"Internauci przyzwyczaili się, że w internecie wszystko mają za darmo"
- Internauci przyzwyczaili się, że w internecie wszystko mają za darmo. Ich sprzeciw nie bierze się wcale z troski o ideę wolności czy strachu przed inwigilacją - przekonuje w rozmowie z Wirtualną Polską Zbigniew Hołdys odnosząc się do protestów, które wybuchły w związku z planem podpisania przez Polskę międzynarodowego porozumienia ws. walki z naruszeniami własności intelektualnej ACTA.

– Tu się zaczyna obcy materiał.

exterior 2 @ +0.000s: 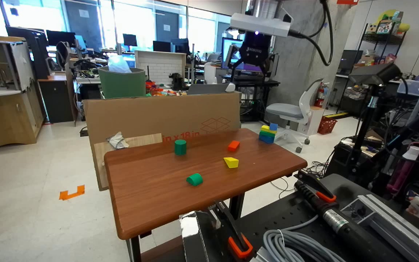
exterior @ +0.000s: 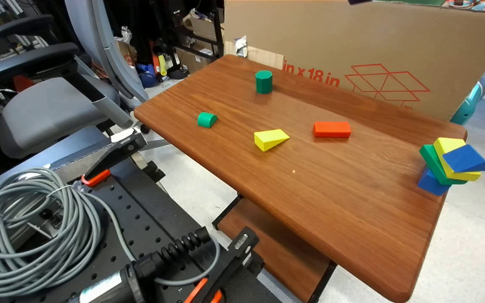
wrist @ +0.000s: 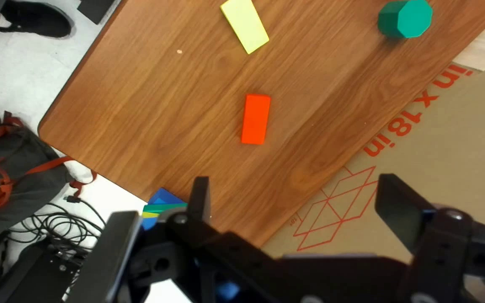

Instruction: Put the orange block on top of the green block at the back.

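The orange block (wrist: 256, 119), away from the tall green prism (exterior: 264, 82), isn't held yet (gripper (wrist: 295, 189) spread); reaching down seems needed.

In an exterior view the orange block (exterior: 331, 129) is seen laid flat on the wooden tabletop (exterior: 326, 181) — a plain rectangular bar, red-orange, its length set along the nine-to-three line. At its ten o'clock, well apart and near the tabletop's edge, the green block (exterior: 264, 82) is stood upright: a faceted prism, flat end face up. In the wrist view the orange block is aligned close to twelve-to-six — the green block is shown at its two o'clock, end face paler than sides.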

- Ich sprzeciw nie bierze się wcale z troski o ideę wolności czy strachu przed inwigilacją. Przecież każdy, kto ma choć odrobinę oleju w głowie, wie, że inwigilację na olbrzymią skalę już się stosuje. Czy ktoś jeszcze wierzy, że jego maile czy SMS-y są bezpieczne, że nikt ich nie czyta? Mamy pełen tracking komórek, kart kredytowych, działań w internecie. Zdjęcia wykonane z satelity są tak dokładne, że można na nich zobaczyć napis na papierosie człowieka idącego ulicą Manhattanu. To wszystko stosuje się w majestacie prawa już dziś. W ten sposób szuka się też terrorystów, gangsterów, pedofilów - i nikt nie protestuje. Więc o czym mówimy? - pyta muzyk.